Meghan puts it [] succinctly: “I’m almost incapable of bullshit.”

It’s really fun to live in a country where the people at the very pinnacle of the establishment are rootin-tootin’ maverick insurgents. I’m guessing Meghan’s no-bullshit blog is particularly inspired by this part of Fear and Loathing:

This may be the year when we finally come face to face with ourselves; finally just lay back and say it — that we are really just a nation of 220 million used car salesmen with all the money we need to buy guns, and no qualms at all about killing anybody else in the world who tries to make us uncomfortable.

No hard feelings?

Hillary Clinton has been taking some well-deserved flack for essentially doing the GOP’s dirty work for them, but I had underestimated the lengths she’d go to stop Barack Obama. Over at TPM, Josh Marshall has a remarkable behind-the-scenes view of Clinton’s attempt to drag the Rev. Wright affair back into the media spotlight :

Now obviously, Hillary’s been in the political big leagues for a while. She knows how to deflect a question. But it’s actually much richer than this. This afternoon Greg Sargent and I were talking this over and one of us realized that this wasn’t just any Pittsburgh paper. It was the Pittsburgh Tribune-Review, the money-losing, vanity, fringe sheet of Richard Mellon Scaife, funder of the Arkansas Project, the American Spectator during its prime Clinton-hunting years and virtually every right-wing operation of note at one point or another over the last twenty years or more.

In fact, what I only discovered late this evening, when Eric Kleefeld sent me this link at National Review Online, is that not only was it Scaife’s paper. Scaife himself was there sitting just to Clinton’s right apparently taking part in the questioning.

For those who need a reminder of who Scaife is, here’s a bit from a CNN bio published during the Lewinsky scandal :

Scaife gave to GOPAC, the political fund that helped make Newt Gingrich speaker in 1994. Gingrich says Scaife’s money laid the basis for modern conservatism. And his money still flows:

* To the Heritage Foundation alone, nearly $3.5 million from Scaife foundations in the most recent three years on record.

* $1.22 million to the American Enterprise Institute.

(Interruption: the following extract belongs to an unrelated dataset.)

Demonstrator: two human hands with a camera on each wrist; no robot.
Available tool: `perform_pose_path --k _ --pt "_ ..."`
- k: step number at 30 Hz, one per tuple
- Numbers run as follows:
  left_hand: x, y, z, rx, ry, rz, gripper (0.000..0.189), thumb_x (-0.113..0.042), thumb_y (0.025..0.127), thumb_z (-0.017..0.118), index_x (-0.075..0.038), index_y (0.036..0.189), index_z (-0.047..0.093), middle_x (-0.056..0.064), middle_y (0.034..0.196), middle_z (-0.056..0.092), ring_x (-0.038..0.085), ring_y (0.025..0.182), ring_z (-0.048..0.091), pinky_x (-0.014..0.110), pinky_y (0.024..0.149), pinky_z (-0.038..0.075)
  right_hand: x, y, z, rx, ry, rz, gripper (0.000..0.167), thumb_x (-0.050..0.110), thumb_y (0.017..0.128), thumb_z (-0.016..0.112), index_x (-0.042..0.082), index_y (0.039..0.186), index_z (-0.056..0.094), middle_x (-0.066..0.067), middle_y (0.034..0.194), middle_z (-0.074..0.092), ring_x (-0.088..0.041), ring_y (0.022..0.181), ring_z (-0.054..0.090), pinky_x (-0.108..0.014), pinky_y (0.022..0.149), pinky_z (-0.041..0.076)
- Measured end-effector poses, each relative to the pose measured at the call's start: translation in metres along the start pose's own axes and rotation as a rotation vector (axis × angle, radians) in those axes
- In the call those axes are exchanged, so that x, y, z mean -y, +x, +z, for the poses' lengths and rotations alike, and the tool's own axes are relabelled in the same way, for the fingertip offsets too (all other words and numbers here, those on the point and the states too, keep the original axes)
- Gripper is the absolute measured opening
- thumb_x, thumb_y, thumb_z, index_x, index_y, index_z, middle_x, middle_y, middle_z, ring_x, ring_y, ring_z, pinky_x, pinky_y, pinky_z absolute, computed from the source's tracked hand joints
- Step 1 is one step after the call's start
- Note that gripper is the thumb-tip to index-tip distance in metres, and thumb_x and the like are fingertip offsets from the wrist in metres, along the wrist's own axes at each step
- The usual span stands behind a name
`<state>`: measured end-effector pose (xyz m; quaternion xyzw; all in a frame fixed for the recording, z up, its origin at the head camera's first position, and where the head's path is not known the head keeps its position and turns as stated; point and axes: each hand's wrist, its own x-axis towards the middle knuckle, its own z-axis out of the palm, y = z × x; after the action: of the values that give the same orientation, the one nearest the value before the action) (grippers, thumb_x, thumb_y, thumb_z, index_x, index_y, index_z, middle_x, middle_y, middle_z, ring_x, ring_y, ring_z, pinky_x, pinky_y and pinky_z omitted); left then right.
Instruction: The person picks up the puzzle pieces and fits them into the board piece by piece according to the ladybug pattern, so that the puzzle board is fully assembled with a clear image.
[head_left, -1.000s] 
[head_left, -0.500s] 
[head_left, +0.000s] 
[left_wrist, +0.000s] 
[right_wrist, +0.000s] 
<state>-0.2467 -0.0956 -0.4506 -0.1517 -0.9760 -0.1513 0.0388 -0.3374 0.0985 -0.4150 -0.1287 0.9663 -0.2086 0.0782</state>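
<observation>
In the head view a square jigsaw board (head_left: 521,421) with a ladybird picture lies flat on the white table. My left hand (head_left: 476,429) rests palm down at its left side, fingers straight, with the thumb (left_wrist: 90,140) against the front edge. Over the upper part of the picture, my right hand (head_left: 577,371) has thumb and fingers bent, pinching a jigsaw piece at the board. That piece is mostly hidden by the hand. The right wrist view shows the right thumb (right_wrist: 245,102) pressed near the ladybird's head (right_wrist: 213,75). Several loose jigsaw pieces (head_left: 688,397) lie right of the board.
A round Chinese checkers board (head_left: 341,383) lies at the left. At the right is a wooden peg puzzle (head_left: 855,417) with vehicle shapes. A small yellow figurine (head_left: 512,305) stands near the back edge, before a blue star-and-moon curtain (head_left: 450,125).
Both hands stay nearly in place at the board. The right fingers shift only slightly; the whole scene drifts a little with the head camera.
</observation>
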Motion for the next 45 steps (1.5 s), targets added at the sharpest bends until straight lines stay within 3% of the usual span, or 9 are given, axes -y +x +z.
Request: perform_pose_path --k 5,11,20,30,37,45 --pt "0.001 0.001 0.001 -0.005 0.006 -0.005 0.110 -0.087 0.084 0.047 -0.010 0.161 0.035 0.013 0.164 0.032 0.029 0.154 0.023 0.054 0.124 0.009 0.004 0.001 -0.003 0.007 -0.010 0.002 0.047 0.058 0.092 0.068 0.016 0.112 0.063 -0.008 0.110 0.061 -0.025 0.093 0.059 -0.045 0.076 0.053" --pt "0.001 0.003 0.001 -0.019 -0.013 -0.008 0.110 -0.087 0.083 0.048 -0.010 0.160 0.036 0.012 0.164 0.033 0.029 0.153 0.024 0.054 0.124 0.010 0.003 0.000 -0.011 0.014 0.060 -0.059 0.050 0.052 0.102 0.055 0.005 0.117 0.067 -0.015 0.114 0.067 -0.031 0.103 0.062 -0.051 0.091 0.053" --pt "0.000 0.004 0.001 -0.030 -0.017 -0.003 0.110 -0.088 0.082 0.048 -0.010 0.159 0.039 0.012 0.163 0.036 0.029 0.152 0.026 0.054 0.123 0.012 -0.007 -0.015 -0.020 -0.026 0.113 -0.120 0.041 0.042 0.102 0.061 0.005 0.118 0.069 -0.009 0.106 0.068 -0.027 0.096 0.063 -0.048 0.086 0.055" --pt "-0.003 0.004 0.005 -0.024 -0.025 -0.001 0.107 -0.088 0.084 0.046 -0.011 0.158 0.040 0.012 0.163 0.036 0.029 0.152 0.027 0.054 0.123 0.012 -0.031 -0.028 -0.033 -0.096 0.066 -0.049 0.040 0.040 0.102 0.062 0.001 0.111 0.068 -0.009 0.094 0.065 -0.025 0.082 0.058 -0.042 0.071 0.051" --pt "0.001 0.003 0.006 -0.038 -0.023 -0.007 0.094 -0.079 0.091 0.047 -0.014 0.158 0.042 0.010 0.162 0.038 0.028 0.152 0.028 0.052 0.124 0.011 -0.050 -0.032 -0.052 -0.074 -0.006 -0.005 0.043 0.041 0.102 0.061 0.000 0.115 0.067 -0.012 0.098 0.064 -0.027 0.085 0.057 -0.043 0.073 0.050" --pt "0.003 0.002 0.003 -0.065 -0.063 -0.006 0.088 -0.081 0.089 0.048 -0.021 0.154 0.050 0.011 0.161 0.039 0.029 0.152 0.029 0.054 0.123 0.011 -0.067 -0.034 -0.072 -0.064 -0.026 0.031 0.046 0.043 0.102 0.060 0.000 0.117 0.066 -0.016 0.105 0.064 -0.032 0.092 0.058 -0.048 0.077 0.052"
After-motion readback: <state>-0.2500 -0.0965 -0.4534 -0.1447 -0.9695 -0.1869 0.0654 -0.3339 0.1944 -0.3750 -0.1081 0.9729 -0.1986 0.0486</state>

* $1.40 million to Stanford University’s Hoover Institution.

* $325,000 to the Cato Institute.

* $575,000 to the Citizens for a Sound Economy, among others.

Scaife has particular contempt for the Clintons. At a Heritage Foundation event in November 1994, Scaife said, “I think maybe Hillary and company have it figured out right. They wouldn’t be happy here.”

Scaife’s foundations shovel millions into groups hostile to Bill Clinton. The Free Congress Foundation, which runs a conservative cable channel, received $1.9 million from 1994 to 1996.

Hollywood’s Center for the Study of Public Culture, which sees liberal bias in the movies, got nearly $1.8 million. Accuracy in Media, a group still promoting the idea that Clinton aide Vince Foster may have been murdered, got $675,000.

At Scaife’s newspaper his reporter Christopher Ruddy doggedly pursues the Foster case. And when Ruddy’s book, “The Strange Death of Vincent Foster,” got a bad write-up in the American Spectator, saying Ruddy sounded like a “right-wing nut,” Scaife cut off the magazine’s money.

This is a man who literally spent millions trying to convince people that the Clintons are murderers, yet when Hillary got caught in a string of embarrassing lies that threaten to derail her presidential bid, she goes straight to heart of “the vast right wing conspiracy”.

I suppose if you’re in the business of character assassination, why not go to the best, right?